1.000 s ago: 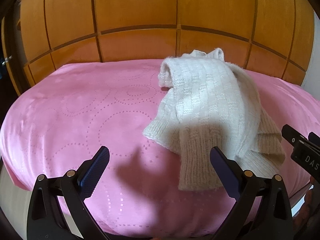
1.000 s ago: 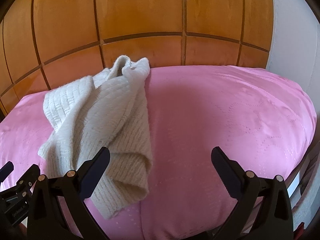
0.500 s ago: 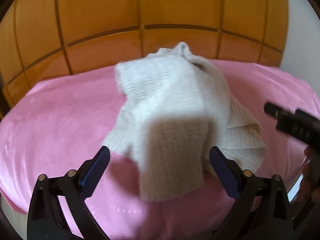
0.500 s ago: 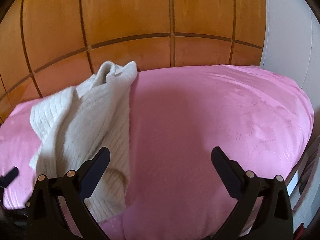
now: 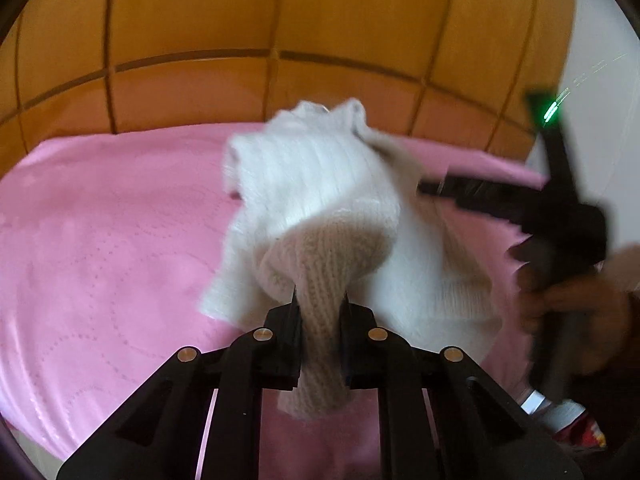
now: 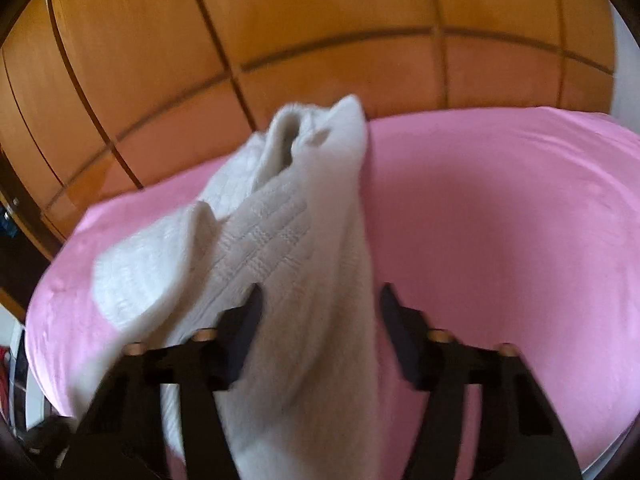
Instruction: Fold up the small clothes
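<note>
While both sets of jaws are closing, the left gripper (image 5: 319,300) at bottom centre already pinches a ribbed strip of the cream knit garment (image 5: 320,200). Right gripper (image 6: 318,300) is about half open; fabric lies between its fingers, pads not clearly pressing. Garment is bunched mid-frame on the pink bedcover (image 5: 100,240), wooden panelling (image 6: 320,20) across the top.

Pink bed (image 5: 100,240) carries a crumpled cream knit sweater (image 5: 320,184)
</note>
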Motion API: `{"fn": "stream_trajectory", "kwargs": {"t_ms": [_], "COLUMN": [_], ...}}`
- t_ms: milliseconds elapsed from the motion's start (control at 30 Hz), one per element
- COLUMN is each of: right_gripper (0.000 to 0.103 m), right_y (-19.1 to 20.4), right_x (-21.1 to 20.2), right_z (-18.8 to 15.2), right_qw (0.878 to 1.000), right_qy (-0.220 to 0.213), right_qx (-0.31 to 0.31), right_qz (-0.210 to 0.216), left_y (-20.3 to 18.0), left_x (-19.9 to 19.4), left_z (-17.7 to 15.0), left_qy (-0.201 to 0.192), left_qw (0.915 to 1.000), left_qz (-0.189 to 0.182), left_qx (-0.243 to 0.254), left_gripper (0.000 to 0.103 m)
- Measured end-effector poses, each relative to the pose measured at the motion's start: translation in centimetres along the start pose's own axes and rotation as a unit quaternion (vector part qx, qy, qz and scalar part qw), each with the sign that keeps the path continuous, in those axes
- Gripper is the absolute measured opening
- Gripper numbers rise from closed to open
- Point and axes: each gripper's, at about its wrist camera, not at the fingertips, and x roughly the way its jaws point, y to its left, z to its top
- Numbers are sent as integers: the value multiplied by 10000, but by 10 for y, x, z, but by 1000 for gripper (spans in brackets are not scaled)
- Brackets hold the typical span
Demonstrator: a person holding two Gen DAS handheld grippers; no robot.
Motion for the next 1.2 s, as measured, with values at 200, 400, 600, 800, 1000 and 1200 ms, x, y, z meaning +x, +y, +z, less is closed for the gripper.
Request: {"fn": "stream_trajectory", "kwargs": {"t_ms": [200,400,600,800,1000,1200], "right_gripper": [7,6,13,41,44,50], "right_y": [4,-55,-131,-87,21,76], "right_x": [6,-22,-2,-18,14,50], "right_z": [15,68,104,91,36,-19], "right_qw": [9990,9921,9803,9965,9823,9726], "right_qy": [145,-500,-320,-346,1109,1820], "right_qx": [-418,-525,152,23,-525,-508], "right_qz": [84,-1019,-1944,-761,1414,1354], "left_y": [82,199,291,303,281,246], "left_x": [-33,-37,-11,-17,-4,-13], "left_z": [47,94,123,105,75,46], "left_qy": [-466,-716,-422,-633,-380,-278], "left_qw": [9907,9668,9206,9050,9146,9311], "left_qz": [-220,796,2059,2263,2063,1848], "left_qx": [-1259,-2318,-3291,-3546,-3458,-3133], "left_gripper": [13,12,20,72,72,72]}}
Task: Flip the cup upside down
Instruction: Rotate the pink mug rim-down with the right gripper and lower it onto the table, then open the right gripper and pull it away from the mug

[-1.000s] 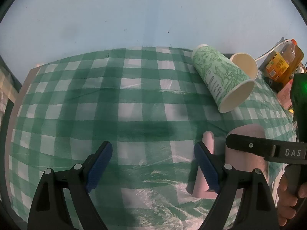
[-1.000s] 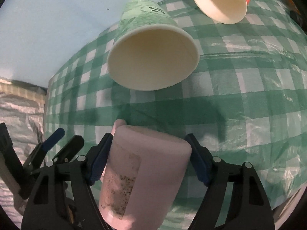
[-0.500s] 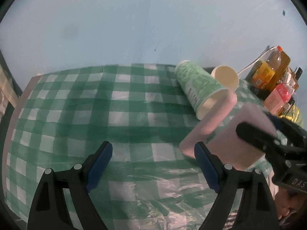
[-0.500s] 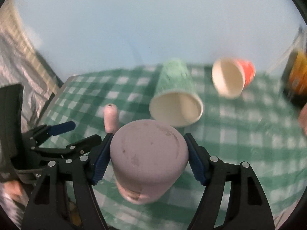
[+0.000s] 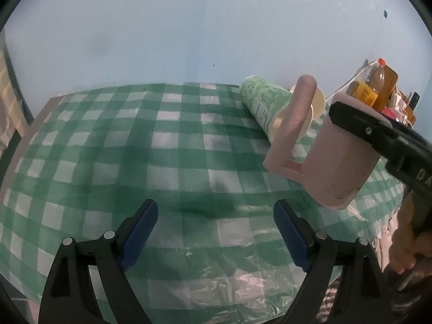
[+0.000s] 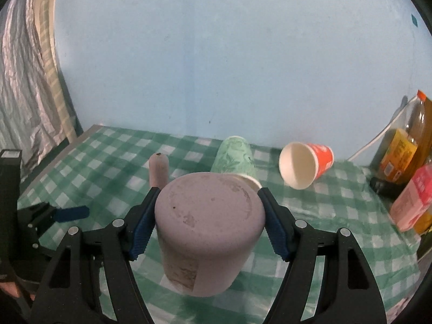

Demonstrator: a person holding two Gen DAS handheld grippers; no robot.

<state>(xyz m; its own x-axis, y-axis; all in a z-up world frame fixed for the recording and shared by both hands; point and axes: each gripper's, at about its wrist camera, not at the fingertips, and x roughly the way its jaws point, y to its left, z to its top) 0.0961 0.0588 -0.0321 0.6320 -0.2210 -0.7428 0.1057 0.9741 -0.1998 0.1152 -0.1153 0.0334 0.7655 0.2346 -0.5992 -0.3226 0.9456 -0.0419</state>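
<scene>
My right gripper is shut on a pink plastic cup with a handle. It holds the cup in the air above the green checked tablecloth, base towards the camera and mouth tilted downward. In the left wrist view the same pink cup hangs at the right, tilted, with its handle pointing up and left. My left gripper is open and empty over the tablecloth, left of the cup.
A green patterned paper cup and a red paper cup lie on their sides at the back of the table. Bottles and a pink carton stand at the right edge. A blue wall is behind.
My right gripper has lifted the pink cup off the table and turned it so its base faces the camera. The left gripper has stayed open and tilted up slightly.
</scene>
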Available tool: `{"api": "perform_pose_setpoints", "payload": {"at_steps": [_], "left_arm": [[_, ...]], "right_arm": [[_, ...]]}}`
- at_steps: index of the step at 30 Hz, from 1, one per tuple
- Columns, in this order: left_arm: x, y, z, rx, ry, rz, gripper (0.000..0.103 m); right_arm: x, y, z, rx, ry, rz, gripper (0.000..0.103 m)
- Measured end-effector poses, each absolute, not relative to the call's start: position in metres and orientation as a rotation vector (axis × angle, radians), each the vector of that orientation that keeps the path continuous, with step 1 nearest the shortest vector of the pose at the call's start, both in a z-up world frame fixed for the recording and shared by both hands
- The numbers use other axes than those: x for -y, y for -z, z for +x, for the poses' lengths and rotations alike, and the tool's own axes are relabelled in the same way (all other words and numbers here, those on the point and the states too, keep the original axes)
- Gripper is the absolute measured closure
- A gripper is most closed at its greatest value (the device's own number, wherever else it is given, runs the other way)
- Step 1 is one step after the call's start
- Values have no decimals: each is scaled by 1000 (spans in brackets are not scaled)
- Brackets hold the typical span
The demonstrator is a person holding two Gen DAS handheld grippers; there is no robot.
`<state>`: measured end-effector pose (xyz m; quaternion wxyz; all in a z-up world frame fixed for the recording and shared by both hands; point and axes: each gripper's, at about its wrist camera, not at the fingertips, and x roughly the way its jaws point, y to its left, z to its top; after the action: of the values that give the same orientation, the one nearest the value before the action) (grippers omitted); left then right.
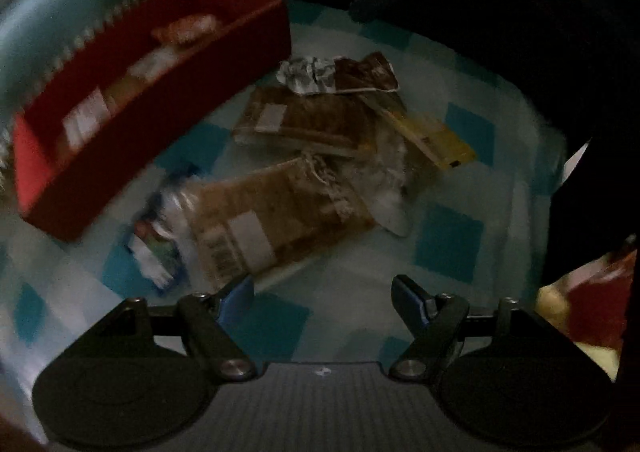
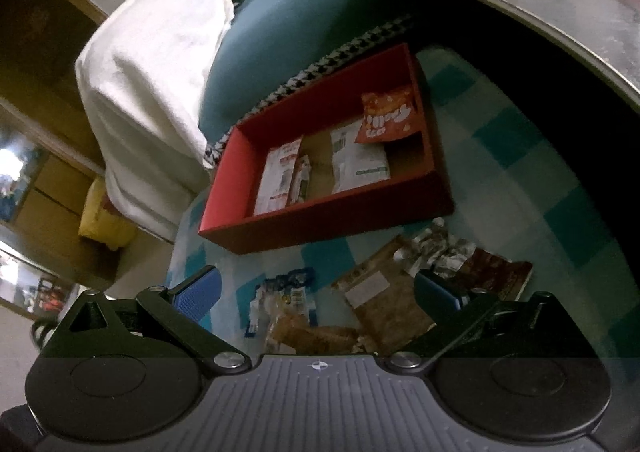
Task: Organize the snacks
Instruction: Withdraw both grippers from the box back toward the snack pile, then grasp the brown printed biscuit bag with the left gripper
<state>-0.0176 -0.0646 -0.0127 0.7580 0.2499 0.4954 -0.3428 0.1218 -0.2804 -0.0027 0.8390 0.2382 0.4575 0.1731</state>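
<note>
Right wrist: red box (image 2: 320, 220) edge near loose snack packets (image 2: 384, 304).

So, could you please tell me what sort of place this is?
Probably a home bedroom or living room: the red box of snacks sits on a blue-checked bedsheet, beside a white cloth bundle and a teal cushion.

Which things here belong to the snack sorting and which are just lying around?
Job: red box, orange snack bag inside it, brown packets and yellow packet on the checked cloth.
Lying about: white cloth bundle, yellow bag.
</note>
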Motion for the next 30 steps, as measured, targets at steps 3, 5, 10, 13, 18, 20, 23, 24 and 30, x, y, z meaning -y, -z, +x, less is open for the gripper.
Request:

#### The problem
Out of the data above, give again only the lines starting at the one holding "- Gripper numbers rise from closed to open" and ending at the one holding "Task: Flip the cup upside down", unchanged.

#### Exercise response
- Gripper numbers rise from closed to open
- Point and axes: each gripper's, at about its wrist camera, not at the fingertips, and x roughly the way its jaws point, y to its left, z to its top
- Numbers are sent as integers: the value multiplied by 10000, but by 10 for y, x, z, but by 1000 for gripper (spans in brackets are not scaled)
- Brackets hold the typical span
Demonstrator: a person holding two Gen DAS handheld grippers; no robot.
Motion for the next 1.2 s, as measured, with values at 200, 400, 600, 800, 1000 and 1200 ms, x, y, z meaning +x, +y, +z, less is closed for the gripper.
Request: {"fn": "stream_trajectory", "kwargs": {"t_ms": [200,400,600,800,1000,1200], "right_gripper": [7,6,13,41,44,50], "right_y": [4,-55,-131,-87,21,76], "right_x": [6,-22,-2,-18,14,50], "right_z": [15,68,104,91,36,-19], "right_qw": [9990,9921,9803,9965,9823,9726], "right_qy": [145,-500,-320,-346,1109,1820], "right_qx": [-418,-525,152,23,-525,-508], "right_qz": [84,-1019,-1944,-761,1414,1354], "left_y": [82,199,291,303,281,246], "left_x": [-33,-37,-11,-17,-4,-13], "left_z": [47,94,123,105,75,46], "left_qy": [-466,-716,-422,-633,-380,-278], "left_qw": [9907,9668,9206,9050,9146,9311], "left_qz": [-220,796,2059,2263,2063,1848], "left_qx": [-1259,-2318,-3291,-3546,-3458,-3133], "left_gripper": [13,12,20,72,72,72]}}
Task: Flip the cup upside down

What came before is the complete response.